I am trying to upload data to a MS Azure Sql database using pandas to_sql and it takes very long. I often have to run it before I go to bed and wake up in the morning and it is done but has taken several hours and if there is an error that comes up I am not able to address it. Here is the code I have:
params = urllib.parse.quote_plus(
'Driver=%s;' % driver +
'Server=%s,1433;' % server +
'Database=%s;' % database +
'Uid=%s;' % username +
'Pwd={%s};' % password +
'Encrypt=yes;' +
'TrustServerCertificate=no;'
)
conn_str = 'mssql+pyodbc:///?odbc_connect=' + params
engine = create_engine(conn_str)
@event.listens_for(engine, 'before_cursor_execute')

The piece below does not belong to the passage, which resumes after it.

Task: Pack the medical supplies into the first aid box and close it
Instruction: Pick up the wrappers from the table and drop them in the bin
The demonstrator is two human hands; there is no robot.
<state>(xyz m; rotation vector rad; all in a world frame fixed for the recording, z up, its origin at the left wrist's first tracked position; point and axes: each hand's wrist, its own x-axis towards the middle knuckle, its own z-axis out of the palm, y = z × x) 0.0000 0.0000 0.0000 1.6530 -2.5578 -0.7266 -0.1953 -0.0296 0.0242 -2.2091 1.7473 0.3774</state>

def receive_before_cursor_execute(conn, cursor, statement, params, context, executemany):
if executemany:
cursor.fast_executemany = True
cursor.commit()
connection = engine.connect()
connection
Then I run this command for the sql ingestion:
master_data.to_sql('table_name', engine, chunksize=500, if_exists='append', method='multi',index=False)
I have played around with the chunksize and the sweet spot seems to be 100, which isn't fast enough considering I am usually trying to upload 800,000-2,000,000 records at a time. If I increase it beyond that I will get an error which seems to only be related to the chunk size.
OperationalError: (pyodbc.OperationalError) ('08S01', '[08S01] [Microsoft][ODBC Driver 17 for SQL Server]Communication link failure (0) (SQLExecDirectW)')